3.3 Retention Period
We maintain different retention policies for different types of data:
- Audio Recordings: Retained for 30 to 45 days to allow for review or reprocessing, after which they are automatically deleted.
- Generated Documents: Stored for as long as your account remains active, or until you delete them.
- Account Information: Maintained for the duration of your subscription and for a limited period after termination (typically 30 days) to facilitate account reactivation if desired.
3.4 Data Deletion
You can delete your data at any time through your account dashboard. When you delete data, it is immediately removed from active systems and permanently deleted from backups within 30 days.
4. Data Security
We implement comprehensive security measures to protect your information:
- Encryption: AES-256 encryption for all data at rest and TLS encryption for data in transit
- Access Controls: Strict role-based access controls limiting employee access to PHI
- Authentication: Multi-factor authentication for administrative access
- Monitoring: Continuous security monitoring and regular penetration testing
- Training: Regular security training for all staff members
5. Breach Response Plan
In the unlikely event of a data breach involving PHI, we will implement our comprehensive response plan:
5.1 Initial Response
- Immediately activate our incident response team
- Contain the breach and secure affected systems
- Conduct a preliminary assessment to determine the scope and impact
- Document all relevant information about the breach
5.2 Investigation
- Perform a thorough investigation to determine what happened, what data was affected, and who was affected
- Engage third-party security experts if necessary
- Identify the root cause and implement remediation measures
5.3 Notification
- Notify affected customers without unreasonable delay and within 60 days of discovery, as required by HIPAA
- Provide detailed information about the breach, including what happened, what information was involved, steps we are taking, and recommendations for protection
- Support covered entities in meeting their breach notification obligations to patients and regulatory authorities
- Notify law enforcement if appropriate
5.4 Remediation and Prevention
- Implement corrective actions to address the root cause
- Enhance security measures to prevent similar incidents
- Conduct a post-incident review to improve our response procedures
- Provide additional training to staff if necessary
This breach response plan is regularly reviewed and updated to ensure it remains effective and compliant with current regulatory requirements.
6. Children's Privacy
Sollo AI's services are designed exclusively for use by healthcare professionals and are not intended for use by individuals under the age of 18. We do not knowingly collect personal information from children under 18 years of age.

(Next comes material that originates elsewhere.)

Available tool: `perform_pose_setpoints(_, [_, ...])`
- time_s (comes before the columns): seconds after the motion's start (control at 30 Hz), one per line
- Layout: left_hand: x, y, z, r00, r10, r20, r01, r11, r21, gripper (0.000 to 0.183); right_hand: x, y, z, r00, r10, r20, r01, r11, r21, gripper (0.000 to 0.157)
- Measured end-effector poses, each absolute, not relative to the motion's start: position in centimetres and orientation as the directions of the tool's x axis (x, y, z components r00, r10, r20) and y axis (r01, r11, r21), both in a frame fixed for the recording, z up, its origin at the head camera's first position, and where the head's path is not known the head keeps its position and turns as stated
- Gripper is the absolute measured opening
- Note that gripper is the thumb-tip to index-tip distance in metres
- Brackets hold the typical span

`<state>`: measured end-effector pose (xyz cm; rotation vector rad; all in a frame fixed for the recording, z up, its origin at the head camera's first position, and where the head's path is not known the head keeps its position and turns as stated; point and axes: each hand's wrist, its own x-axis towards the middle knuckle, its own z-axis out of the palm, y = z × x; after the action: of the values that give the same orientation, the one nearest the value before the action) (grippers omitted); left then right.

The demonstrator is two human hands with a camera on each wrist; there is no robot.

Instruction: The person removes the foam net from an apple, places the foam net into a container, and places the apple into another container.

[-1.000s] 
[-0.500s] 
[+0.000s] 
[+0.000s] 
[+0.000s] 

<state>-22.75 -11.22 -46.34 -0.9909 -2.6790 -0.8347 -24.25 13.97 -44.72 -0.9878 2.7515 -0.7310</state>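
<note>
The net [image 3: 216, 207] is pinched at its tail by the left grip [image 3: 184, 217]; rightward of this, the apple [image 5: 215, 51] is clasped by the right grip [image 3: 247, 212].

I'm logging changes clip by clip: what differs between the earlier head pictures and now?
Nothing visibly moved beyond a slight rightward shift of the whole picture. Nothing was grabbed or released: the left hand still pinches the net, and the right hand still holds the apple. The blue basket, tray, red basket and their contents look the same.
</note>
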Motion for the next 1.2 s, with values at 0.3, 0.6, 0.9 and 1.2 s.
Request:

If we become aware that we have inadvertently collected personal information from a child under 18, we will promptly delete this information. If you believe we may have collected information from a child under 18, please contact us immediately at support@solloai.com.
7. Your Rights
You have several rights regarding your personal information:
- Access: You can access and view your data through your account dashboard at any time
- Correction: You can update or correct your account information through your profile settings
- Deletion: You can delete specific documents or your entire account as needed
- Export: You can export your generated documentation in various formats
- Objection: You can contact us to object to certain processing of your data
To exercise these rights beyond what's available in your dashboard, please contact us at support@solloai.com.
8. Changes to This Policy
We may update this Privacy Policy periodically to reflect changes in our practices or for legal, operational, or regulatory reasons. When we make material changes, we will:
- Post the updated policy on our website
- Notify you via email or through an in-app notification for significant changes
We encourage you to review this policy periodically to stay informed about our privacy practices.